TASK = Please output the section of the listing below that opens with the line containing "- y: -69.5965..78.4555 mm" and closes with the line containing "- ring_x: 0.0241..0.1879", exactly and with nothing else.

━━━

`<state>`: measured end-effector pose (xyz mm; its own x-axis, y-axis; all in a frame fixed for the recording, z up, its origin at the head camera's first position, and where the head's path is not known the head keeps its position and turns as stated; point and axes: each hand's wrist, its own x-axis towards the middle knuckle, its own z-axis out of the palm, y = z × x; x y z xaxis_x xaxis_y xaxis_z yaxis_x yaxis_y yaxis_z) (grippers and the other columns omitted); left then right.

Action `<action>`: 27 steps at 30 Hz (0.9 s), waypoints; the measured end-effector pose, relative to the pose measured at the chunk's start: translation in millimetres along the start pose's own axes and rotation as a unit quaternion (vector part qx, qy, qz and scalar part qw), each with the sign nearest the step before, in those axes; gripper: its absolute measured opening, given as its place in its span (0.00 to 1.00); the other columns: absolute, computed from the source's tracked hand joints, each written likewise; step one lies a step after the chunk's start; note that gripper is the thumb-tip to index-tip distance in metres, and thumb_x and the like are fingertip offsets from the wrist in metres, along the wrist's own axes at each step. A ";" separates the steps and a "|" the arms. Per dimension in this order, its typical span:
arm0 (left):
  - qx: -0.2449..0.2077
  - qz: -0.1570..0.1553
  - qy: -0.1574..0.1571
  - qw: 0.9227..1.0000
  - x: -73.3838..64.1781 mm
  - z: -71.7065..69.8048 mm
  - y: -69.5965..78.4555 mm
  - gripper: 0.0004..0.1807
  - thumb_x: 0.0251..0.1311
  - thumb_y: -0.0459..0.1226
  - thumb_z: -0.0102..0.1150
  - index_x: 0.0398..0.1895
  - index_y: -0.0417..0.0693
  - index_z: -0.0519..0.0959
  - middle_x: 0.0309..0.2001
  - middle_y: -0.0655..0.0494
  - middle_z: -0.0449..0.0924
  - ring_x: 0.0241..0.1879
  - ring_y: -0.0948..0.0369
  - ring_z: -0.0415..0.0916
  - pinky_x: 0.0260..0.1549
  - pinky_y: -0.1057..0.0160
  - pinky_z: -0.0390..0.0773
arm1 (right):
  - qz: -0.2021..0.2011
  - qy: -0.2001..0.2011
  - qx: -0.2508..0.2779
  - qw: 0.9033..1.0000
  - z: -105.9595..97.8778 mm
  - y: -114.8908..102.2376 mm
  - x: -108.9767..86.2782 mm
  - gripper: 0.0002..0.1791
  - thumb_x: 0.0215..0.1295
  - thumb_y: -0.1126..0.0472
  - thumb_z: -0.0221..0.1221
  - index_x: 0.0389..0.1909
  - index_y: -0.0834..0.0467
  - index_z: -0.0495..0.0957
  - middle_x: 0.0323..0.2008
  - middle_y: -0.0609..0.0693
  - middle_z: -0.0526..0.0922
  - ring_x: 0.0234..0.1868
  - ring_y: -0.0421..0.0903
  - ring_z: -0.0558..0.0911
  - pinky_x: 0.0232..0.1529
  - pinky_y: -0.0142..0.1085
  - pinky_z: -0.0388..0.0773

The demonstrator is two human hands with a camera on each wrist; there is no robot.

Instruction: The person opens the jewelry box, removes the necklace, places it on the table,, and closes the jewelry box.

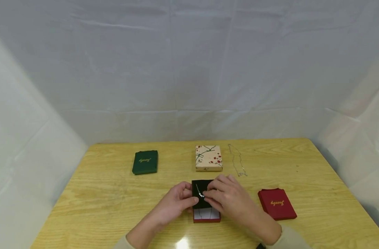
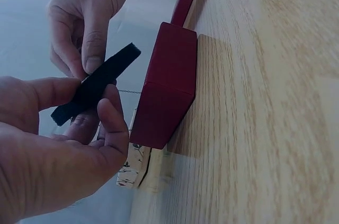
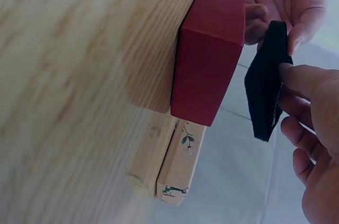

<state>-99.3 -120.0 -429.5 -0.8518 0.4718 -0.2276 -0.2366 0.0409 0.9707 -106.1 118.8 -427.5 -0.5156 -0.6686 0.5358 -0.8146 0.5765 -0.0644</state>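
A black foam pad (image 1: 203,204) is held tilted above an open red box base (image 1: 207,220). My left hand (image 1: 178,199) grips the pad by its left edge, thumb on the top face. A silver necklace (image 1: 201,195) lies across that face, its sparkling pendant near the middle. My right hand (image 1: 228,195) has its fingertips at the pendant and pinches the necklace against the pad; the exact contact is partly hidden. In the right wrist view, thin chain strands run from under the pad (image 3: 265,83) toward the red box (image 3: 206,54).
A red lid (image 1: 278,204) with gold lettering lies at the right. A green jewelry box (image 1: 145,162) stands at the back left, a floral cream box (image 1: 209,158) at the back middle. Beside the latter a second silver necklace (image 1: 238,162) is spread on the wooden table (image 1: 108,200).
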 end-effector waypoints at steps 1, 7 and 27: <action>0.000 0.000 -0.001 1.000 0.1 0.0 0.1 0.18 0.74 0.32 0.60 0.60 0.32 0.70 0.53 0.41 0.87 0.46 0.54 0.84 0.40 0.62 0.81 | 0.005 -0.003 0.002 1.000 -0.1 -0.6 0.1 0.10 0.57 0.56 0.80 0.38 0.49 0.92 0.39 0.40 0.85 0.43 0.43 0.78 0.40 0.37 0.72; 0.005 0.003 -0.002 1.000 0.0 0.5 -0.1 0.18 0.74 0.32 0.60 0.60 0.32 0.70 0.53 0.42 0.87 0.45 0.54 0.83 0.39 0.62 0.80 | 0.046 -0.028 0.021 0.998 -0.7 -3.7 1.7 0.07 0.62 0.56 0.77 0.36 0.47 0.88 0.38 0.38 0.84 0.43 0.41 0.77 0.41 0.37 0.70; 0.051 0.011 -0.003 0.999 -0.8 3.7 -0.3 0.16 0.75 0.30 0.57 0.58 0.29 0.70 0.53 0.36 0.86 0.48 0.49 0.85 0.42 0.59 0.80 | 0.012 0.030 0.008 0.999 -9.9 9.7 14.0 0.13 0.56 0.64 0.79 0.41 0.54 0.89 0.39 0.44 0.88 0.43 0.45 0.79 0.41 0.40 0.71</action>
<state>-96.8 -117.1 -429.3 -0.8532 0.4793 -0.2056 -0.1689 0.1190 0.9784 -118.6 119.7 -412.3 -0.5189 -0.6247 0.5835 -0.8061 0.5848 -0.0908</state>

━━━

ANSWER FOR THE TASK =
  - y: -69.5965..78.4555 mm
  - gripper: 0.0004..0.1807
  - thumb_x: 0.0251..0.1311
  - thumb_y: -0.0459..0.1226
  - thumb_z: -0.0102..0.1150
  - index_x: 0.0398..0.1895
  - index_y: -0.0417..0.0693
  - index_z: -0.0519..0.0959
  - middle_x: 0.0309..0.2001
  - middle_y: -0.0655..0.0494
  - middle_z: -0.0449..0.0924
  - ring_x: 0.0241..0.1879

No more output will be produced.